Do you know of a way to tell STAX not to barf on the line

<?xml version="1.0"?>

which is in the middle of the input I gave above? Again it's fixed in what the device provides and I cannot change it.

Steve Prior
A: 

If you print out the name for the start and end element System.out.println() you will get something like this:

got startDocument got startElement Event found characters found characters got startElement Param1 found characters got endElement Param1 found characters got endElement Event org.xml.sax.SAXParseException: The processing instruction target matching "[xX][mM][lL]" is not allowed. ...

So I think the second

<?xml version="1.0"?>

without getting an endDocument is causing a parser problem.

simon
A: 

If you add this:

catch(SAXException SaxErr){
  System.out.println("ignore this error");
 }

before the other catch you will catch this particular error. you would then have to reopen the device or for the static file case you may have to keep track of were you are in the file.

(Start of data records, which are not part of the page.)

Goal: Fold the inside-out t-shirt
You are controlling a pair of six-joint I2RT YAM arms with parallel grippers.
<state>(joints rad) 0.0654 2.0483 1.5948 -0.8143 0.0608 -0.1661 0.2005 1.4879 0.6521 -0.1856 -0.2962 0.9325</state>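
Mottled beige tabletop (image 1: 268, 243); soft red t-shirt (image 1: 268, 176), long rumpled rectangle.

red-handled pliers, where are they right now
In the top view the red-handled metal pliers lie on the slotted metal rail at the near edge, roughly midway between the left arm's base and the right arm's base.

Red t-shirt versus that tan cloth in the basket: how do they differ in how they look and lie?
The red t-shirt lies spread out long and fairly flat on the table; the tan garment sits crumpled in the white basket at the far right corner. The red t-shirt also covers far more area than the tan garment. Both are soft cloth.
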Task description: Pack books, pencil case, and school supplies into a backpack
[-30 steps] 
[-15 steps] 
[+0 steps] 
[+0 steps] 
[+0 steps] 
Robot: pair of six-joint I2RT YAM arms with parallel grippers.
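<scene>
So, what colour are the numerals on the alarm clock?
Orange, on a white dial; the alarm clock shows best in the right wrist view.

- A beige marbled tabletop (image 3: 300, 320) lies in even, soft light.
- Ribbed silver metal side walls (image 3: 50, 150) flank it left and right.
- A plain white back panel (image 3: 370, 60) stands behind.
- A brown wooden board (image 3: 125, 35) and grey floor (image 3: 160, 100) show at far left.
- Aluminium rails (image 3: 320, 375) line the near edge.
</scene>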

Or at the end Event event, close the device/File and then reopen it for the next event.

simon
A: 

RE: Simon's suggestion of catching the SAXException to determine when you've come to the end of one XML document and reached the start of another, I think this would be a problematic approach. If another error occurred(for whatever reason), you wouldn't be able to tell whether the exception had been thrown due to erroneous XML or because you'd reached the end of a document.

The problem is that the parser is for processing an XML document; not a stream of several XML documents. I would suggest writing some code to manually parse the incoming data stream, breaking it into individual streams containing a single XML document; and then pass these streams to the XML parser in serial (so guaranteeing the order of your events).

sgreeve
Are there no XML parsers which will catch a series of XML documents coming in through one continuous input stream?
Steve Prior
XML parsers are designed to parse well-formed XML documents (well, technically, some can probably handle document fragments). What you have is not a well-formed XML document.
ykaganovich
A: 

@sgreeve, Agreed, with my suggestion you would have to some how check for this particular error, or handle any error as the end of the document.

Your suggestion is good, pre-parsing (by looking for a known pattern) into a well formed document or documents before passing to the xml parser.

simon
+1  A: 

@Longhorn213 I didn't run a test with you're xml sample, but the way to go will be to get the XMLEvent from the XMLEventReader using nextEvent(). On the XMLEvent you should getEventType() and check that it does not equal to XMLStreamConstants.PROCESSING_INSTRUCTION or any other event type you wish to ignore.

eishay
+1  A: 

One more suggestion, specifically regarding multiple xml declarations. Yes, this is ILLEGAL xml, so proper parsers will barf on it using default modes. But some parsers have alternate "multi-document" modes. For example, Woodstox has this, so you can check out:

http://www.cowtowncoder.com/blog/archives/2008/04/entry_66.html

Basically, you have to tell parser (via input factory) that input is in form of "multiple xml documents" (ParsingMode.PARSING_MODE_DOCUMENTS).

If so, it will accept multiple xml declarations, each one indicating start of a new document.